We do a lot of mapping and have several drones with RTK enabled GNSS receivers. We’ve come full circle twice on what we prefer; RTK or PPK. Our current preference is RTK. If you have access to CORS, it is fast and easy, requiring little extra time or effort. The big limitation in the hills of WV is internet access. Due to the mountainous terrain and rural environment, we have large swaths of land with no cellular access, especially in the coal fields were we do most of our flying.
I don’t think something like weBoost from Wilson Amplifies will work consistently and reliably. So I am spec’ing out a satellite based internet access system. To ensure I purchase the right equipment, I need to know the bandwidth requirements for RCTM messages. If anyone can give me an approximate bandwidth, I’d be grateful.

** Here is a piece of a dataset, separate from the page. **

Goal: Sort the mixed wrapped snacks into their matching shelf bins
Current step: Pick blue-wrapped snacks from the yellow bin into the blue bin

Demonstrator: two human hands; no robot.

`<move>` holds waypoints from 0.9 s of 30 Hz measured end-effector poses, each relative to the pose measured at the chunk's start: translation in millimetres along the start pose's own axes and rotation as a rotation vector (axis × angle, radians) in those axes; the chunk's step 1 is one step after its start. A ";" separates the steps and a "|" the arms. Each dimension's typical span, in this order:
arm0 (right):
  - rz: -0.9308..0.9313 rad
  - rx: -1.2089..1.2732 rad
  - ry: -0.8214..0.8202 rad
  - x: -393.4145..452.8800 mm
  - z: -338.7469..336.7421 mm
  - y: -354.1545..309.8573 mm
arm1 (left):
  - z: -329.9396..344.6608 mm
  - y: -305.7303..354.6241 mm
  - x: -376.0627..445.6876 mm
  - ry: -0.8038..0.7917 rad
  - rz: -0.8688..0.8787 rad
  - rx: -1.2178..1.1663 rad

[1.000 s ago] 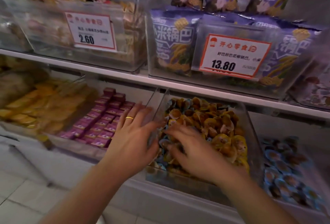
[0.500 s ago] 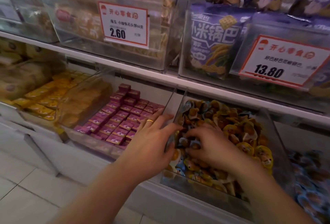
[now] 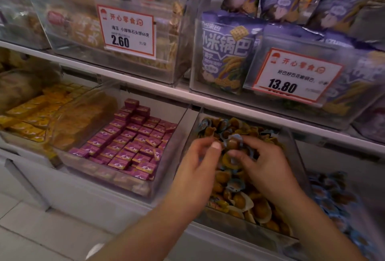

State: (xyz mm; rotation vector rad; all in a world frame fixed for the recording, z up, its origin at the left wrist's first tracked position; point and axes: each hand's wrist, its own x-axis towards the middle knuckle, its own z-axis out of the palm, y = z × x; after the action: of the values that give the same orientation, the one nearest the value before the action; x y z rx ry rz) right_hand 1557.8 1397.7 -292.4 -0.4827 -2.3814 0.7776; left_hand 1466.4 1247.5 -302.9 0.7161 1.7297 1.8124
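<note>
A clear bin (image 3: 290, 135) on the lower shelf holds a mix of yellow-wrapped and blue-wrapped round snacks. Both hands are inside it, over the pile. My right hand (image 3: 265, 167) pinches a blue-wrapped snack (image 3: 233, 142) between its fingertips, lifted a little above the others. My left hand (image 3: 196, 169) is just left of that snack with fingers curled and its thumb tip close to the wrapper. I cannot tell whether the left hand grips anything. To the right stands a bin of blue-wrapped snacks (image 3: 333, 198).
Left of the mixed bin is a bin of small purple boxes (image 3: 133, 146), then yellow packets (image 3: 27, 119). The upper shelf carries purple bags (image 3: 225, 52) and price tags reading 2.60 (image 3: 127, 31) and 13.80 (image 3: 291, 75). White floor tiles (image 3: 31, 229) lie below left.
My left hand left the bin's side wall and moved right into the bin. My right hand rose out of the pile with a blue-wrapped snack. The camera shifted left.
</note>
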 end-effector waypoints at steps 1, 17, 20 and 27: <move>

Wouldn’t it be better to get a base and connect to it when internet is not available?
I am in a similar situation and never had an internet shortage so far but i am thinking about buying an f9p based base station.

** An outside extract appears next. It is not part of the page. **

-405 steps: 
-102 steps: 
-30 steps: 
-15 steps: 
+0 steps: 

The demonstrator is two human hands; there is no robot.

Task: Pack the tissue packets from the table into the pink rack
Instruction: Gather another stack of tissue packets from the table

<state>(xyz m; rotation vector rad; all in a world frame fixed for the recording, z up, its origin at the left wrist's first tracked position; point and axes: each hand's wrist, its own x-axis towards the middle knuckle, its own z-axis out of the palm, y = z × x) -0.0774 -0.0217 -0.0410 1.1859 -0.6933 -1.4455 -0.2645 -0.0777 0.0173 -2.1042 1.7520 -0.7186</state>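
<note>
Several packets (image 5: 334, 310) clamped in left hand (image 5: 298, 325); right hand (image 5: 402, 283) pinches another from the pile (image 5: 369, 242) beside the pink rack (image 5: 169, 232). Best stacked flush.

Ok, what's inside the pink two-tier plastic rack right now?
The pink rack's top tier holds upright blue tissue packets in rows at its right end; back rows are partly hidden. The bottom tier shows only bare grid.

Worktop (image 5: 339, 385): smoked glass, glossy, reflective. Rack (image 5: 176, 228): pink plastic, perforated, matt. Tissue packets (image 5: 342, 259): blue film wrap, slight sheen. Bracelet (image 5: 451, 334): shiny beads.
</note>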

Not for us and our workflow. We sometimes fly six sites a day, not many close enough to use the same base position. The other challenge is establishing and maintaining a known point at each site. Very hard to do on mine sites. And then communicating the exact location of the known point to team members would be difficult. Time is another big consideration. I don’t want to spend the time to set up and tear down a base station 3-5 times in one day. We have an adequate CORs network in WV. Seems like the fastest and simplest (perhaps not the cheapest) thing to is get an auto aligning satellite antenna that gets us sufficient bandwidth. You can get one from Hughes for 5k, which is less than many base station receivers.
On a side note, I have been experimenting with the Ublox F9 for several months. While my analysis hasn’t been rigorous, I’ve been pleased with its performance.

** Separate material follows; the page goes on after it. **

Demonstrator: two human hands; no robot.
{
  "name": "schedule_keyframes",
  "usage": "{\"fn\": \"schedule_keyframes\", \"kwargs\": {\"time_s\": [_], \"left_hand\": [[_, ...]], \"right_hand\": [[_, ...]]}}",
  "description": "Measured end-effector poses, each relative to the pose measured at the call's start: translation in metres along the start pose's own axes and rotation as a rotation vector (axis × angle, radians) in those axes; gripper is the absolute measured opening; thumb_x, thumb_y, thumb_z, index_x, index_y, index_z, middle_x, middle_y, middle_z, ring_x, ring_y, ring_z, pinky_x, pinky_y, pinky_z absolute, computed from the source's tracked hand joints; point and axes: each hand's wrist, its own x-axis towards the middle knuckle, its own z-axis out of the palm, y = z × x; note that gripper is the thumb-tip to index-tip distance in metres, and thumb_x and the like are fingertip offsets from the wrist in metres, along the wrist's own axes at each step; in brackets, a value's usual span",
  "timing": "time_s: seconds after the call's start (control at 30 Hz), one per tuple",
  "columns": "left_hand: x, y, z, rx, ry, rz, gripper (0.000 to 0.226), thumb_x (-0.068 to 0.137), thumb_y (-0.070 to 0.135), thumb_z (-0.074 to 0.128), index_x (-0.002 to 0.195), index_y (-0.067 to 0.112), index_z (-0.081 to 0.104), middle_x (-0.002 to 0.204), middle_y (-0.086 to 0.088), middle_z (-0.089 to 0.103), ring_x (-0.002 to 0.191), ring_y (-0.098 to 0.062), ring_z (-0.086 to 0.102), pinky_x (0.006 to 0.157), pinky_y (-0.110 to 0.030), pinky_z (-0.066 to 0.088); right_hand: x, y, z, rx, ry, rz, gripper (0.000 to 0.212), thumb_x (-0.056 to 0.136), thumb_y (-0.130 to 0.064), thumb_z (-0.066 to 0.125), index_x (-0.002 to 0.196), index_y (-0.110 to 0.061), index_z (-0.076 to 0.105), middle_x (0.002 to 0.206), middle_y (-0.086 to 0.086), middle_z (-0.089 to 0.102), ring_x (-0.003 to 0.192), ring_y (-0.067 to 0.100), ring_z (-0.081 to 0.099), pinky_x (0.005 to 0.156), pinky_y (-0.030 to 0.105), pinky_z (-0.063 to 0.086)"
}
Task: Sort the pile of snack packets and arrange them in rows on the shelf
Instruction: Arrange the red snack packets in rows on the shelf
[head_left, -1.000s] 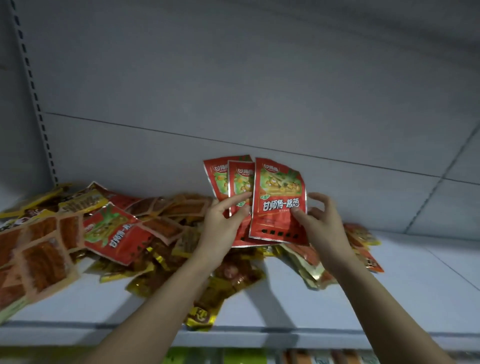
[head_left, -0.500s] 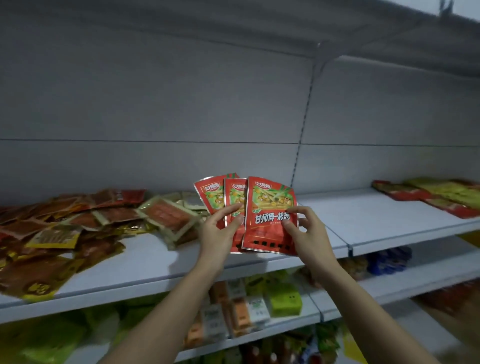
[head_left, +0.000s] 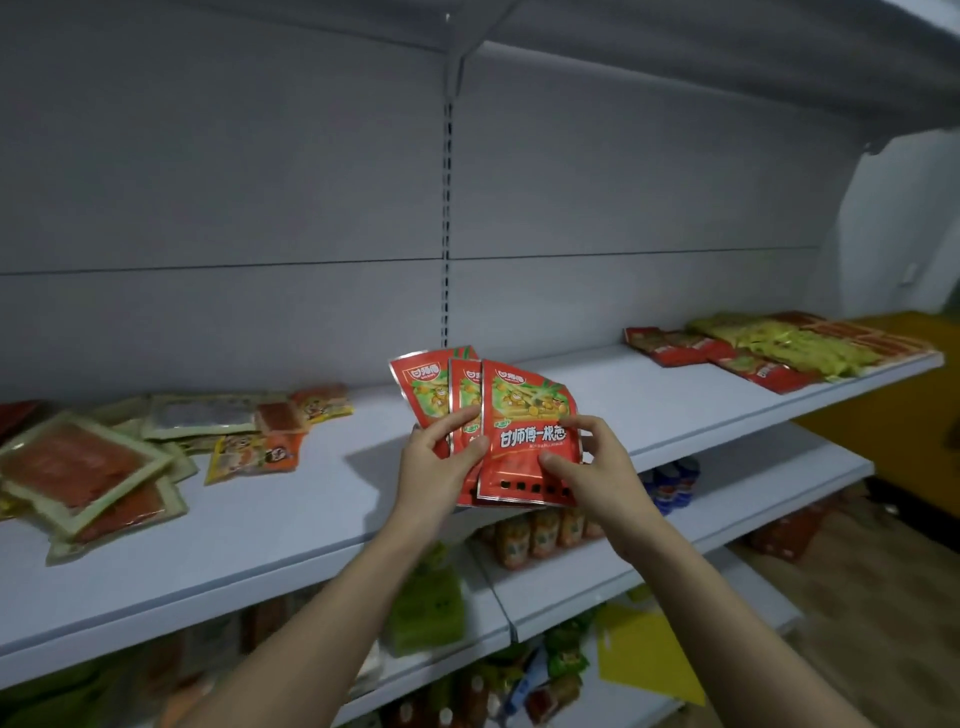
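A loose pile of orange, clear-windowed and yellow foil snack packets (head_left: 98, 467) lies on the pale grey metal shelf (head_left: 311, 525) at the left of the frame, some overlapping, one orange-and-yellow packet (head_left: 254, 453) slightly apart at the pile's right edge. At centre, a person's left hand (head_left: 436, 467) grips a fan of three glossy red snack packets with green-and-yellow artwork (head_left: 519, 436), thumb curled over their faces and fingers behind, holding them upright above the shelf's front edge. The right hand (head_left: 597, 467) pinches the front packet's right edge between thumb and bent fingertips. At upper right, rows of red and yellow packets (head_left: 779, 348) lie flat on the adjoining shelf section. Bottles and green packages (head_left: 540, 530) fill the lower shelves.
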Motion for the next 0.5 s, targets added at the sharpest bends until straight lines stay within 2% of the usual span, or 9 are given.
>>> {"fn": "schedule_keyframes", "kwargs": {"time_s": [0.17,0.33,0.5], "left_hand": [[0.060,-0.046,0.070,-0.004,-0.006,-0.035,0.032,0.092,0.012,0.071,0.117,0.031,0.069,0.133,-0.005,0.055,0.111,-0.023,0.065,0.064,-0.022,0.060],[0.130,-0.083,0.159,-0.050,-0.021,-0.058,0.032,0.091,0.011,0.072,0.111,0.035,0.069,0.133,-0.006,0.054,0.115,-0.026,0.063,0.075,-0.032,0.063],[0.169,-0.109,0.232,-0.065,0.000,-0.095,0.033,0.091,0.008,0.072,0.117,0.029,0.070,0.132,-0.005,0.054,0.115,-0.024,0.063,0.070,-0.024,0.062]], "right_hand": [[0.072,0.032,-0.055,-0.045,0.038,0.070,0.044,0.094,-0.011,0.066,0.129,-0.024,0.043,0.120,0.002,0.053,0.092,0.012,0.063,0.055,0.017,0.054],[0.159,0.040,-0.126,-0.166,0.103,0.144,0.043,0.094,-0.010,0.065,0.129,-0.025,0.044,0.115,0.000,0.052,0.085,0.009,0.059,0.051,0.016,0.050],[0.217,0.055,-0.189,-0.187,0.111,0.226,0.043,0.095,-0.009,0.064,0.128,-0.027,0.044,0.110,-0.001,0.051,0.085,0.010,0.059,0.056,0.019,0.050]]}}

The bandwidth for RTCM message broadcast from a base station will vary depending on the specific messages and the frequency at which they are sent, number of satellites in view, the constellations being tracked and the frequencies used. We track four constellations, dual frequency and the bandwidth from our own base station is ~3-4kb/s. From the local CORS site the data rate is ~7kbps.
The CORS sites broadcast at 1 Hz and the latency is some value less than 1 sec. Obviously for maximum accuracy the fresher the data the better, but I do not believe that the latency is too critical. By default, the receivers we use will maintain an rtk fix for 30 seconds after loosing corrections. The error will grow progressively as the data ages but most of what you are correcting (atmospheric effects) do not fluctuate significantly in a short time span. I would not be concerned with 1 second latency. We could configure our own base station to broadcast RTCM data at rates higher than 1Hz but the extra bandwidth would limit our radio range and there would be no perceivable gain - especially for vehicles as large as ours.